**What this task involves:**
Should any entry include an image, skip the image and copy the entry exactly.

**Input data:**
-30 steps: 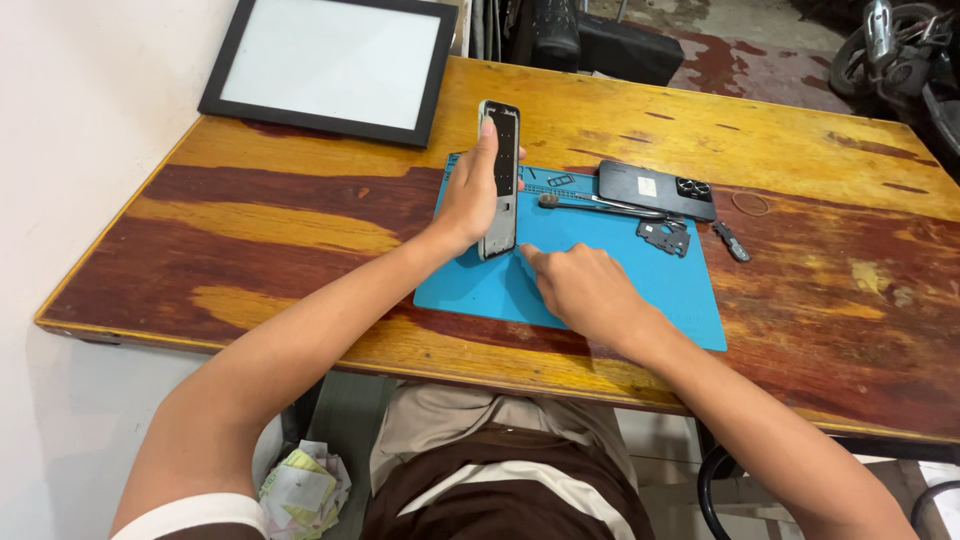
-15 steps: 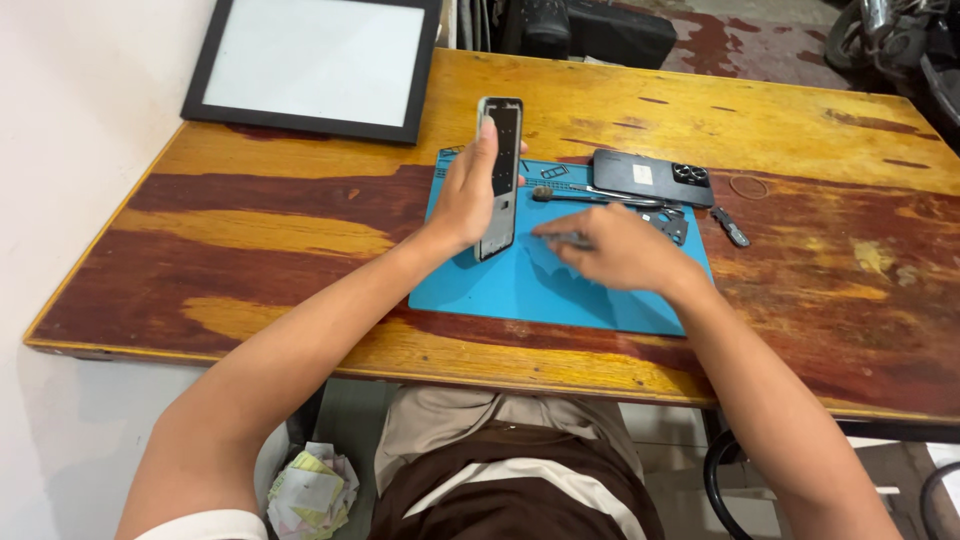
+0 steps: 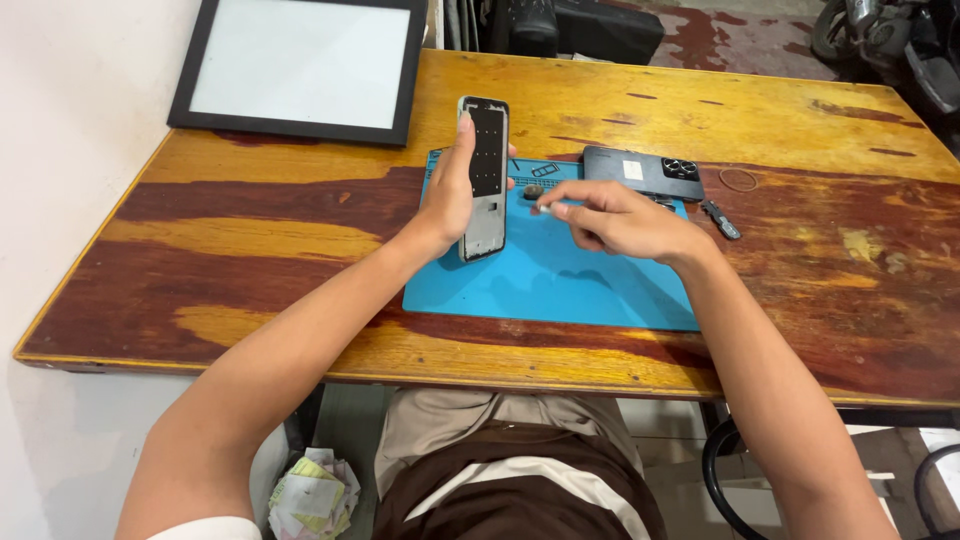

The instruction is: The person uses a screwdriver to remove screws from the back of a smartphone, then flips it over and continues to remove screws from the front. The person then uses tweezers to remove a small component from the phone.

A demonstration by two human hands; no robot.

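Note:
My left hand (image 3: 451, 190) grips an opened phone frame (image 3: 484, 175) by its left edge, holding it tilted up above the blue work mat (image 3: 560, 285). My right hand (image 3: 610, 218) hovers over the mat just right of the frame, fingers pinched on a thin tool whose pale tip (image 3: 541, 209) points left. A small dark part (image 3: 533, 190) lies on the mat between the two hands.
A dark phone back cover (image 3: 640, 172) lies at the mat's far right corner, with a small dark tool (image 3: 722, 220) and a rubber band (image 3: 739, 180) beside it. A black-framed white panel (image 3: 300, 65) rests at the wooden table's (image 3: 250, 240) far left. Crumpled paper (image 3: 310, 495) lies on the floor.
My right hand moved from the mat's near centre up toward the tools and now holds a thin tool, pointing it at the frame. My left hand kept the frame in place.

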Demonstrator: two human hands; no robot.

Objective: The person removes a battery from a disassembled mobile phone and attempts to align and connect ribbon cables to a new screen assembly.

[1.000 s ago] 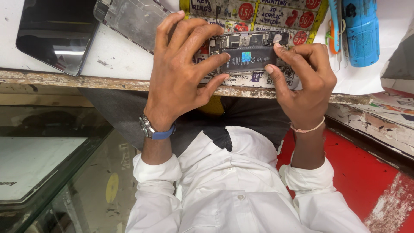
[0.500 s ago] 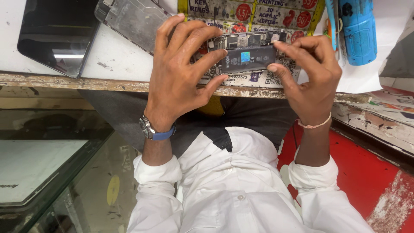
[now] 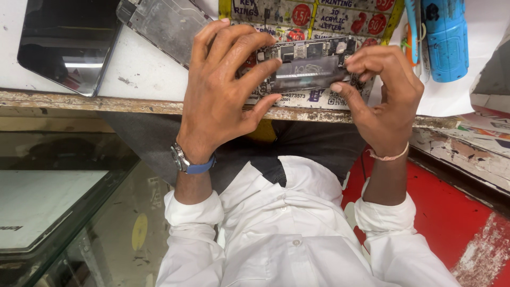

**Exercise solution:**
-30 steps: 
-15 steps: 
+0 steps: 

The instruction is: The person uses a screwdriver to remove screws from the back of a smartphone, then flips it over and continues to remove screws from the front. The person then uses tweezers to remove a small component from the phone.

A demonstration by two human hands; no robot.

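Note:
My left hand (image 3: 451, 190) grips an opened phone frame (image 3: 484, 175) by its left edge, holding it tilted up above the blue work mat (image 3: 560, 285). My right hand (image 3: 610, 218) hovers over the mat just right of the frame, fingers pinched on a thin tool whose pale tip (image 3: 541, 209) points left. A small dark part (image 3: 533, 190) lies on the mat between the two hands.
A dark phone back cover (image 3: 640, 172) lies at the mat's far right corner, with a small dark tool (image 3: 722, 220) and a rubber band (image 3: 739, 180) beside it. A black-framed white panel (image 3: 300, 65) rests at the wooden table's (image 3: 250, 240) far left. Crumpled paper (image 3: 310, 495) lies on the floor.
My right hand moved from the mat's near centre up toward the tools and now holds a thin tool, pointing it at the frame. My left hand kept the frame in place.
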
Demonstrator: two human hands; no robot.

Objective: The person removes a battery from a disassembled mobile phone and attempts to align and connect ribbon cables to a new screen assembly.

[1.000 s ago] 
[0.500 s ago] 
[now] 

The response has been given in full.